_About this task_
Print, exactly as they appear, only the lines from the line that contains "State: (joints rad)" through the end of the listing.
<<<<
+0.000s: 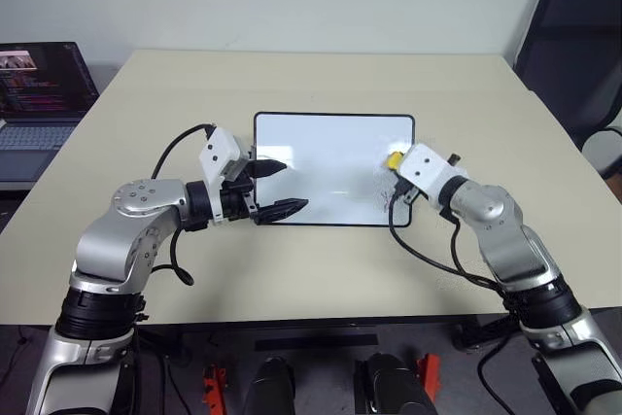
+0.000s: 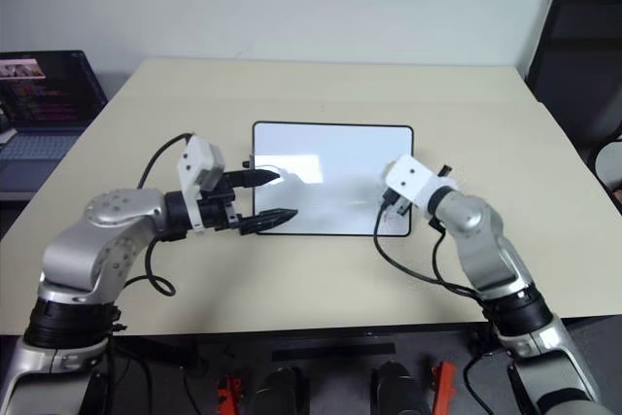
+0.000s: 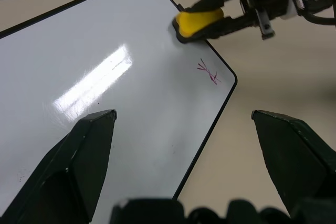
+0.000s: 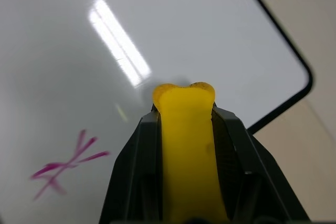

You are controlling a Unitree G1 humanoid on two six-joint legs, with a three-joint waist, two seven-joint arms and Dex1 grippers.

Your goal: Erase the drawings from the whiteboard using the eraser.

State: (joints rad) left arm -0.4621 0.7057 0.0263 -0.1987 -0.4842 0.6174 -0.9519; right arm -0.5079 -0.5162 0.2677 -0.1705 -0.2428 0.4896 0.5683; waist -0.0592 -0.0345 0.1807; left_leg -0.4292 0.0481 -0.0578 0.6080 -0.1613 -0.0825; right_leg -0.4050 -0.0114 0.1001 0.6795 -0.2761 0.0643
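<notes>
The whiteboard (image 1: 326, 148) lies flat on the middle of the table. One pink scribble of the drawings (image 3: 208, 72) sits near its near right corner, also seen as the scribble (image 4: 64, 164). My right gripper (image 1: 397, 166) is shut on the yellow eraser (image 1: 395, 158), which rests at the board's right edge, just beyond the scribble. The eraser (image 4: 186, 129) stands between both right fingers. My left gripper (image 1: 285, 188) is open over the board's left near part, with nothing between its fingers.
A laptop (image 1: 39, 94) with a lit dark screen stands beside the table's left edge. A black chair (image 1: 573, 46) stands at the far right. The beige table (image 1: 292, 75) stretches beyond the board. Black cables loop from both wrists.
</notes>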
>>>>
_Response_
State: (joints rad) left arm -0.4621 0.7057 0.0263 -0.1987 -0.4842 0.6174 -0.9519; right arm -0.5079 -0.5162 0.2677 -0.1705 -0.2428 0.4896 0.5683; waist -0.0592 -0.0345 0.1807; left_leg -0.4292 0.0481 -0.0578 0.6080 -0.1613 -0.0825; right_leg -0.4050 -0.0114 0.1001 0.6795 -0.2761 0.0643
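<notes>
The whiteboard (image 1: 326, 148) lies flat on the middle of the table. One pink scribble of the drawings (image 3: 208, 72) sits near its near right corner, also seen as the scribble (image 4: 64, 164). My right gripper (image 1: 397, 166) is shut on the yellow eraser (image 1: 395, 158), which rests at the board's right edge, just beyond the scribble. The eraser (image 4: 186, 129) stands between both right fingers. My left gripper (image 1: 285, 188) is open over the board's left near part, with nothing between its fingers.
A laptop (image 1: 39, 94) with a lit dark screen stands beside the table's left edge. A black chair (image 1: 573, 46) stands at the far right. The beige table (image 1: 292, 75) stretches beyond the board. Black cables loop from both wrists.
</notes>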

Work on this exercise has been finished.